Regardless of the similarity of terms and their relation to the central themes of this article, one of Boyd’s main hypotheses on broad thinking in relation to its application in war and warfighting centers on the demand that “we must constantly make sure we develop mental models to make up for the ever-present and unavoidable level of uncertainty” in conflict. This article is not meant to belittle, take away from, or distill down Boyd’s accomplishments in strategic thought or his development of contemporary military theory. Instead, this article aims to raise awareness to and insight a deeper appreciation of how Boyd viewed the importance of models, logic, and cognition as means to better understand, react to, and - in essence - control uncertainty.

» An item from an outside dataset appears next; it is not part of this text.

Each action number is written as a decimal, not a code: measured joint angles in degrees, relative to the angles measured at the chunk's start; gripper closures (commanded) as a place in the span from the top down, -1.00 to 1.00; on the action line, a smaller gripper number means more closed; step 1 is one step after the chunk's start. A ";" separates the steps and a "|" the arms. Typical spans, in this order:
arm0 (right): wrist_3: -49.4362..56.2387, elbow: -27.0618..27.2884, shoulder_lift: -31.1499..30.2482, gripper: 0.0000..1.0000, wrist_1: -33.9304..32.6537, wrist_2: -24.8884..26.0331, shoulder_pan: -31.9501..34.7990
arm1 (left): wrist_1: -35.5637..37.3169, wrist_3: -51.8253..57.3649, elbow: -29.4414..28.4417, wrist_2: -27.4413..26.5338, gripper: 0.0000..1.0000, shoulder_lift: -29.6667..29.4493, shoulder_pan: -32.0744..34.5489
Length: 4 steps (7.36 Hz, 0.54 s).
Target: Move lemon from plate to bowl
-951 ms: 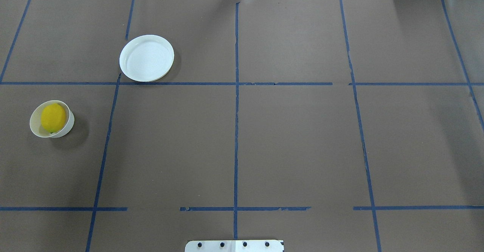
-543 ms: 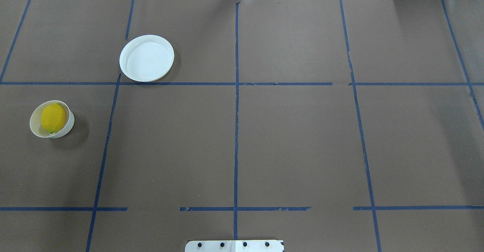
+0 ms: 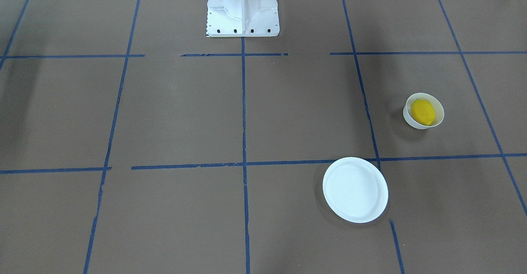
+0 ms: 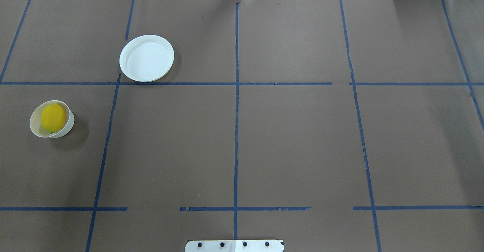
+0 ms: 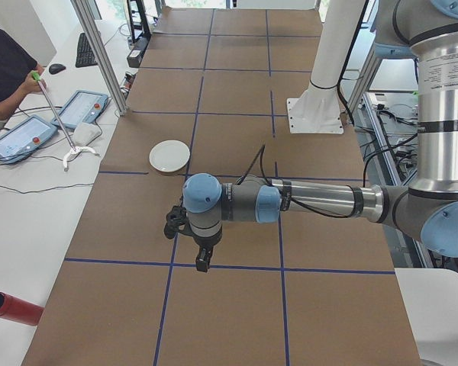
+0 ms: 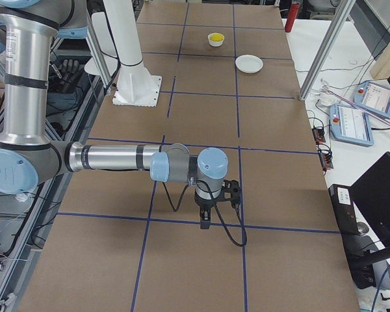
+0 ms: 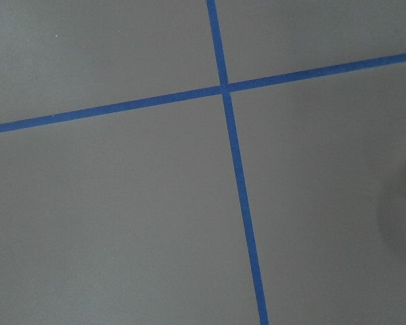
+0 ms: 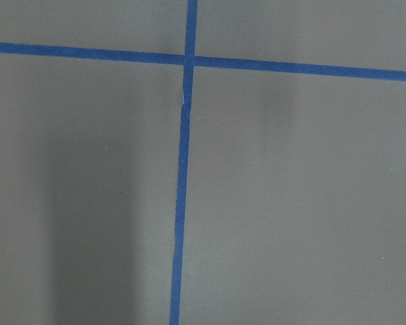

Despite the breadth and depth of Boyd’s theoretical writings on strategy and warfighting, he is probably best known for the “so called ‘OODA loop’ where ‘OODA’ is generally understood to stand for observation, orientation, decision, and action.” Over the past 40-years, the OODA has become synonymous with decision cycles and more importantly, the decision cycles of U.S. commanders in relation to the adversary. Notwithstanding Boyd’s intentions for this paradigm to rise above the intrinsic desire of many, if not most, within the U.S. military to gain advantageous spatial positioning over an adversary, the OODA ultimately became more accepted by U.S. commanders (and staffs) in making decisions better, faster, and more accurately in the application of force comparable to the decisions and actions of respective adversaries. While the OODA and the Structuralist/Operational School breaks away from the technical and tactical applications of force, much of the operational-level thinking and application of force remained tactically oriented despite the fact that such applications were being off-set by spatial applications of force across vast distances. This, however, was never the intent behind Boyd’s premise pertaining to the changing face of war and warfighting. Regardless of this, the Structuralist/Operational School did initiate a significant shift in how Western militaries in general and the U.S. military in particular began applying tactical action in efforts to meet strategic goals.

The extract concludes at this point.